The Federal Reserve is taking increased levels of riskier corporate borrowing seriously, but comparisons to the subprime mortgage lending crisis are "not fully convincing," Fed Chairman Jerome Powell said May 20.

In his most detailed comments yet on the issue, the Fed chief sounded some warnings over leveraged lending and other forms of riskier corporate borrowing, noting that business debt is at historically high levels and should give firms and investors "reason to pause and reflect."

But Powell pushed back against worries that business debt loads could spark the next financial crisis, saying regulators are closely monitoring the issue and that post-crisis rules have made the financial system much more resilient to stress.

"The parallels to the mortgage boom that led to the Global Financial Crisis are not fully convincing," Powell said in prepared remarks he delivered at an Atlanta Fed conference on financial markets. "Most importantly, the financial system today appears strong enough to handle potential business-sector losses, which was manifestly not the case a decade ago with subprime mortgages."

His comments come amid growing attention from regulators on leveraged loans, a subset of the corporate debt market for non-investment grade firms where loans outstanding now total more than $1 trillion.

Underwriting standards on leveraged loans have weakened, and stronger covenants intended to protect lenders "may be an endangered species," Powell said. Nonbank lenders have fueled much of the lending in the sector, with collateralized loan obligations and mutual funds accounting for most of the outstanding loans, he said.

Business debt has grown faster than GDP for several years, but Powell described it as a "steady upward plod in borrowing over the long expansion" that looks to be consistent with a typical business cycle. He also contrasted it to the mortgage credit boom, which he said was "far outside historical norms."

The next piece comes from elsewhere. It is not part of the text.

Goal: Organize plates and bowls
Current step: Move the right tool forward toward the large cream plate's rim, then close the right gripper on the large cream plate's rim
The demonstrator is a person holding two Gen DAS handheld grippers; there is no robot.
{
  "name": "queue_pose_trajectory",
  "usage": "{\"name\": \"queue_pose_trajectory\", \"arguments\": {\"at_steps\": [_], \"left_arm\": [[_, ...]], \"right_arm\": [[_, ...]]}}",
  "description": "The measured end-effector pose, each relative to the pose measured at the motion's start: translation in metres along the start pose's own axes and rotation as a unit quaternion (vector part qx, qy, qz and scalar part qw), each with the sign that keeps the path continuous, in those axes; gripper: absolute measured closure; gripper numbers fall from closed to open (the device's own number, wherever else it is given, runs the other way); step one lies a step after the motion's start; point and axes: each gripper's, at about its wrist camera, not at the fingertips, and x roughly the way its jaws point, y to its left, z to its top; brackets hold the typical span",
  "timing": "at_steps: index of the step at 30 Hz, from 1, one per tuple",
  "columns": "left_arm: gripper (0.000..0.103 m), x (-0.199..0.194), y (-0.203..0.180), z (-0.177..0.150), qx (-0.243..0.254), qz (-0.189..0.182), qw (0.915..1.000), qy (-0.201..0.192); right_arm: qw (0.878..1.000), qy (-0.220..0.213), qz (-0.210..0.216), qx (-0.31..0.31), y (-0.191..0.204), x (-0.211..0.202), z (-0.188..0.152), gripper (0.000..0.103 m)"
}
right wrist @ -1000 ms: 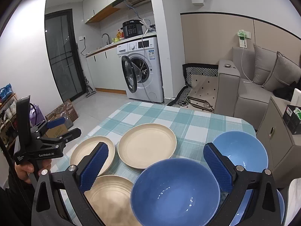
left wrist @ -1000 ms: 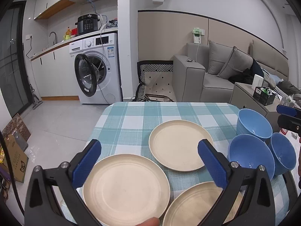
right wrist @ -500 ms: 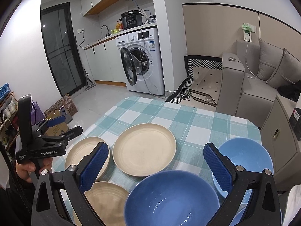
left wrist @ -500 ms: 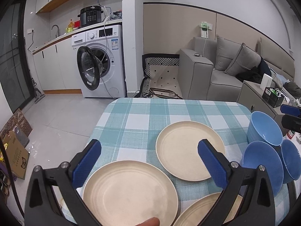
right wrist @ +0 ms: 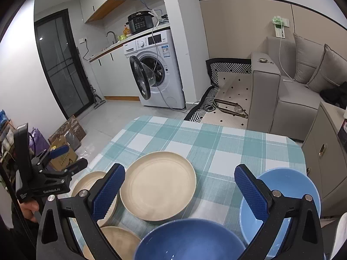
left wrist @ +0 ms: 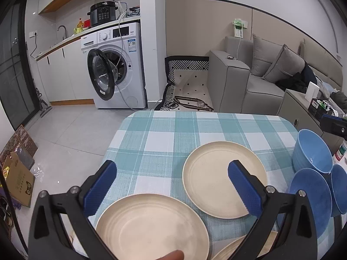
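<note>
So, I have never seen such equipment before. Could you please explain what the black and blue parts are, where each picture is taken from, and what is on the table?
There is no robot here. A person holds a hand tool in each hand, and each tool has two fingers with blue pads and a wide-angle camera looking forward along them.

One picture comes from the left gripper, the other from the right gripper. In the right picture you also see the left tool from outside, held by a hand.

On the checked tablecloth lie three cream plates: a far plate, a near plate, and a third plate partly hidden. Beside them stand three blue bowls: a light blue bowl, a dark blue bowl, and a third bowl at the picture's edge.

Both grippers are open and hold nothing.
</note>
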Motion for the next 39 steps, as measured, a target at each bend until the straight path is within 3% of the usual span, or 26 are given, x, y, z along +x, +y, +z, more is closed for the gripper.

A sudden economic downturn could lead to "severe strains" for overly indebted firms and put pressure on those nonbank lenders, Powell said. It could also amplify an economic downturn if businesses are forced to lay off workers, an issue that Powell said companies and regulators need to focus on "today, while times are good."

But Powell said that the post-crisis regulatory framework made banks "fundamentally stronger and more resilient" to shocks, noting that the Fed's stress tests have forced big banks to prepare themselves against more dire downturns as the economy has improved. Capital levels outside the banking system are also healthier, and the overall financial system relies less on the short-term wholesale funding sources that caused a liquidity crunch during the crisis, Powell said.

Still, Powell said that officials "cannot be satisfied with our current level of knowledge about these markets," particularly the potential vulnerabilities among financial institutions if the leveraged loan market turns sour.

Regulators are "committed to better understanding the areas where our information is incomplete," Powell said, pointing to the Financial Stability Board's work to gather data on the global leveraged loan market. The group of international regulators is chaired by Randal Quarles, the Fed's vice chairman for supervision.

In the U.S., interagency discussions through the Financial Stability Oversight Council are helping regulators at different agencies collaborate and get a better sense of the "larger picture and the risks it holds." For example, he said, the Securities and Exchange Commission is studying potential liquidity stresses at mutual funds, while the Commodity Futures Trading Commission is looking at how investors use derivatives to hedge against risks associated with leveraged lending.

He also pointed to the banking regulators' work on the Shared National Credit Program, through which the Fed works with other federal banking agencies to evaluate how banks are managing leveraged lending risks.

"We take the risks from business debt seriously but think that the financial system appears strong enough to handle potential losses," Powell said. "We also know that our dynamic financial system does not stand still. We can always learn more about financial markets, and we will always act to address emerging risks."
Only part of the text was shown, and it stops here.